EXERCISE BRIEF | The response should repeat word for word every line below from the one with "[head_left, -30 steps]" to the one with "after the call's", inclusive, and nothing else; leave pictures out.

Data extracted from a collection
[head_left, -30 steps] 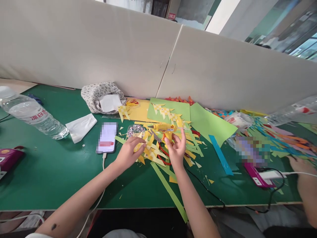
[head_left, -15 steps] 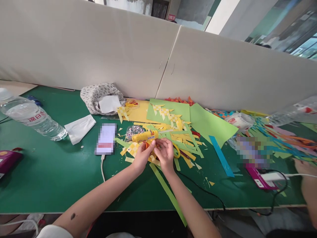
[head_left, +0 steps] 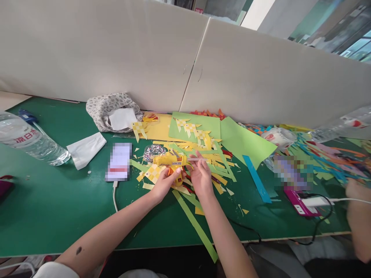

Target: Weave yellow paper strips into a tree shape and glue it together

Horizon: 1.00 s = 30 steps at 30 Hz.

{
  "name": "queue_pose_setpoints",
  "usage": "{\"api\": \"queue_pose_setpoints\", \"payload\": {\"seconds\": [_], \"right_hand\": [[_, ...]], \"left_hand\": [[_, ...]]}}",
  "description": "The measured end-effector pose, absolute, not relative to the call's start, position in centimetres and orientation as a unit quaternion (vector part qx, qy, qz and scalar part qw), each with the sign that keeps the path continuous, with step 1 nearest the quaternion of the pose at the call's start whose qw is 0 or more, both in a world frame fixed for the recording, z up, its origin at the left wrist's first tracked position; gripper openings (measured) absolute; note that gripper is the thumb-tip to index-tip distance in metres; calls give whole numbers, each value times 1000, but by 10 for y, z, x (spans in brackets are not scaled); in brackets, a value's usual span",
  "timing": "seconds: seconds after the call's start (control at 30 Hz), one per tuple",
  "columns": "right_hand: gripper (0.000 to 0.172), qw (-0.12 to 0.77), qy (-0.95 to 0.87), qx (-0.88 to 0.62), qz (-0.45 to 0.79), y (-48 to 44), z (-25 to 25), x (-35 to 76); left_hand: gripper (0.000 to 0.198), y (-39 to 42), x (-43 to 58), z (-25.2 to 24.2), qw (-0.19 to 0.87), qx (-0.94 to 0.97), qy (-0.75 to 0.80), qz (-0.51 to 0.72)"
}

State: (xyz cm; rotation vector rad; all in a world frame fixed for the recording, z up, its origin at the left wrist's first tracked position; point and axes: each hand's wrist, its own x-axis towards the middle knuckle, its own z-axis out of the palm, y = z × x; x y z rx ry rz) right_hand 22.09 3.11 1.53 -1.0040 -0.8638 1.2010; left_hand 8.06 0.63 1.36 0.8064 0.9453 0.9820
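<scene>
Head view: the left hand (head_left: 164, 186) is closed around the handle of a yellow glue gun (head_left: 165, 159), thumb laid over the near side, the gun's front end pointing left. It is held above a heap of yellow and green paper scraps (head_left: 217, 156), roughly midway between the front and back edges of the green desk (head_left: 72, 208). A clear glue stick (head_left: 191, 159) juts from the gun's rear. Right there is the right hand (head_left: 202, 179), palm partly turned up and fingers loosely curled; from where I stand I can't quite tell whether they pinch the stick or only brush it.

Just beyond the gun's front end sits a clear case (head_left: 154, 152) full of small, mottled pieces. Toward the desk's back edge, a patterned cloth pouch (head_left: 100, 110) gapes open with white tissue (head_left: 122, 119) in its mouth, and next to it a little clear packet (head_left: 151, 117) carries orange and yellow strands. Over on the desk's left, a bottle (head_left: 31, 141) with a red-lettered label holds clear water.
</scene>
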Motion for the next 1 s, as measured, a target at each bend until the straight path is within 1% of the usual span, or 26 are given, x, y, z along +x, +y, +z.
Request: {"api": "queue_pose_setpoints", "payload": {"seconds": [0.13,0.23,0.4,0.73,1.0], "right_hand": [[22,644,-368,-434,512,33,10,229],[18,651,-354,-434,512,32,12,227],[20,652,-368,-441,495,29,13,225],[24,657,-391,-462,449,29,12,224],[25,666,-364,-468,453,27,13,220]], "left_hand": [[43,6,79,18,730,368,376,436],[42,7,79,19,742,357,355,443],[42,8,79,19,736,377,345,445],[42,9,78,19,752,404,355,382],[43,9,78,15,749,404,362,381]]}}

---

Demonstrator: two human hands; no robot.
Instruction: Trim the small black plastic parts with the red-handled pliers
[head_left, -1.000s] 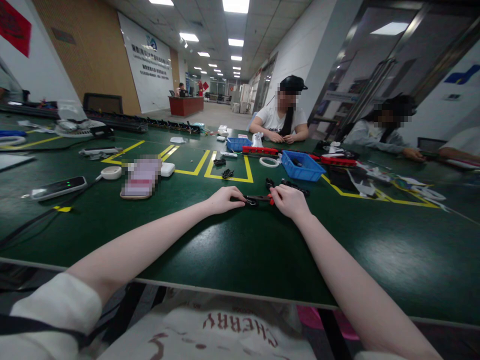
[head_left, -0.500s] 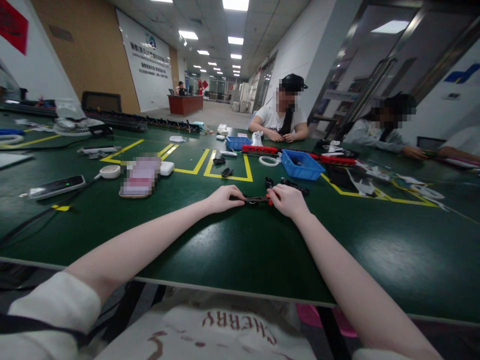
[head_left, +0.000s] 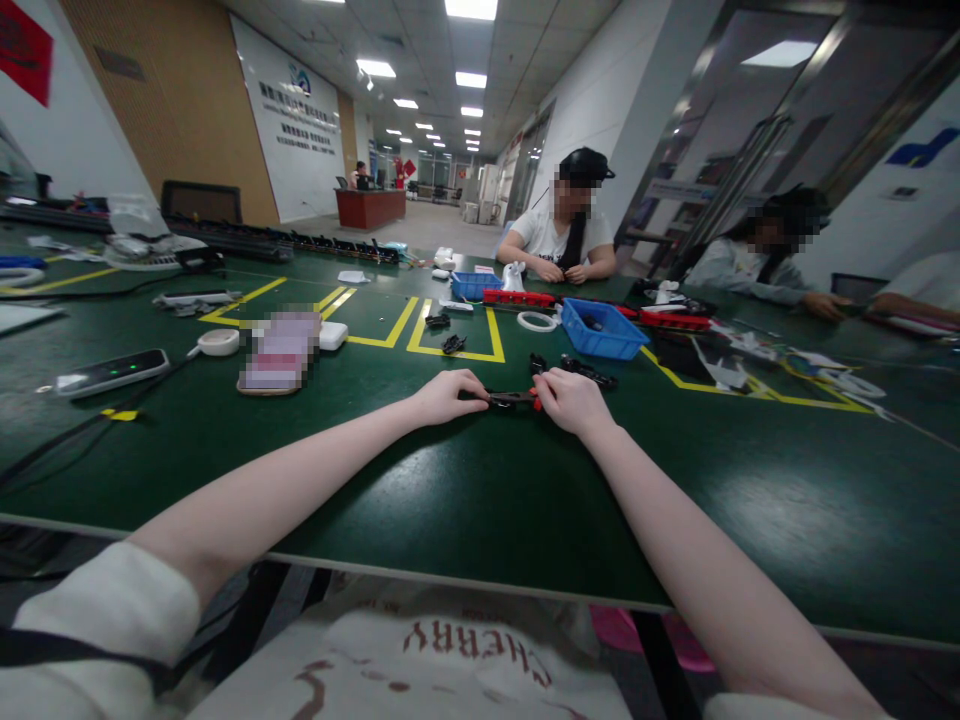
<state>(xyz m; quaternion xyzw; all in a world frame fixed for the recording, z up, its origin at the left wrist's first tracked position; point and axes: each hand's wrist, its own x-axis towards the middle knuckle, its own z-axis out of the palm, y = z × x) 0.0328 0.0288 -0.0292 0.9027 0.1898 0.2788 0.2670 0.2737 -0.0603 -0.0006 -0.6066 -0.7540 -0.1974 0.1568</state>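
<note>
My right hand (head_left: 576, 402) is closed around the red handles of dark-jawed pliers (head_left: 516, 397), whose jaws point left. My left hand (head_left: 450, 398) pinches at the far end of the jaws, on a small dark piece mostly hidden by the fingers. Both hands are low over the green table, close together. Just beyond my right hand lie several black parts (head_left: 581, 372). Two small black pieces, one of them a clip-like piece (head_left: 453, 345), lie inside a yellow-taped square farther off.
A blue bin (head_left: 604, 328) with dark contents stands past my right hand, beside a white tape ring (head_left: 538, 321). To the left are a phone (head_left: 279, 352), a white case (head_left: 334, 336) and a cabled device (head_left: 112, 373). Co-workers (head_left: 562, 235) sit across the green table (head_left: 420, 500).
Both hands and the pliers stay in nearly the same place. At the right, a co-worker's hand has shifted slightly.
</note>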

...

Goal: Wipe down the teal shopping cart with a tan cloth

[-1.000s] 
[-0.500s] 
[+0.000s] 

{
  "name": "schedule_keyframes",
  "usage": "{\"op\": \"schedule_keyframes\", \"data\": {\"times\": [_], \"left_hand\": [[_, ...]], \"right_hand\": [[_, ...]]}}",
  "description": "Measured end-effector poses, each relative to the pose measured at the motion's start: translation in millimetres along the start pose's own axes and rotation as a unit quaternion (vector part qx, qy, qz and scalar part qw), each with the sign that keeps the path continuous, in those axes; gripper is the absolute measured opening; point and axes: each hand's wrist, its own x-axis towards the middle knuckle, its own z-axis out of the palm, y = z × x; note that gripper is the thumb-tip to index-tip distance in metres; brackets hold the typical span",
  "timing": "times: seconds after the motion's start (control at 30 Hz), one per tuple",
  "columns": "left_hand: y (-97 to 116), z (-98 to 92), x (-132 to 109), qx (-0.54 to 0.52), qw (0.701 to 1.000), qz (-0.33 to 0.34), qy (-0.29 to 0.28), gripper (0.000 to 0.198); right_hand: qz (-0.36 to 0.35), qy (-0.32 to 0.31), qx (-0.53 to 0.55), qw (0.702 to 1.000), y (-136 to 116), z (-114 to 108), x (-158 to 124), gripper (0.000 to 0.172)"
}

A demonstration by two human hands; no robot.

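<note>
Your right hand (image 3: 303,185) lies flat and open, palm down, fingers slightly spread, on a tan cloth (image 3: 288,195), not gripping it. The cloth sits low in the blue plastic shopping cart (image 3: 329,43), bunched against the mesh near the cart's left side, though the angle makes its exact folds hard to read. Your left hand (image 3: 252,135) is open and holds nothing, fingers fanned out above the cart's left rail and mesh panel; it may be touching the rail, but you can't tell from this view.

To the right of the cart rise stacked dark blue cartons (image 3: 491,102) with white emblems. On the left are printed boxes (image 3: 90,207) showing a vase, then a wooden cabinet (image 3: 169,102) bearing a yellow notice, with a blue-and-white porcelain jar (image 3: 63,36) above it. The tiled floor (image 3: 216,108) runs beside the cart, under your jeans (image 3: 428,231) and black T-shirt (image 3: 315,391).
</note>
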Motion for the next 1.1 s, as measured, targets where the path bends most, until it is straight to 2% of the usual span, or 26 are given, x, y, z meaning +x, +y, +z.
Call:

YOUR RESPONSE |
[head_left, -30 steps] 
[head_left, -15 steps] 
[head_left, +0 steps] 

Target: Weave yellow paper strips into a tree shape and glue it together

Horizon: 1.00 s = 30 steps at 30 Hz.

{
  "name": "queue_pose_setpoints",
  "usage": "{\"api\": \"queue_pose_setpoints\", \"payload\": {\"seconds\": [_], \"right_hand\": [[_, ...]], \"left_hand\": [[_, ...]]}}",
  "description": "The measured end-effector pose, absolute, not relative to the call's start, position in centimetres and orientation as a unit quaternion (vector part qx, qy, qz and scalar part qw), each with the sign that keeps the path continuous, with step 1 nearest the quaternion of the pose at the call's start whose qw is 0 or more, both in a world frame fixed for the recording, z up, its origin at the left wrist's first tracked position; gripper openings (measured) absolute; note that gripper is the thumb-tip to index-tip distance in metres; calls give whole numbers, each value times 1000, but by 10 for y, z, x (spans in brackets are not scaled); in brackets, a value's usual span",
  "timing": "seconds: seconds after the call's start (control at 30 Hz), one per tuple",

Nothing further is required for this exercise.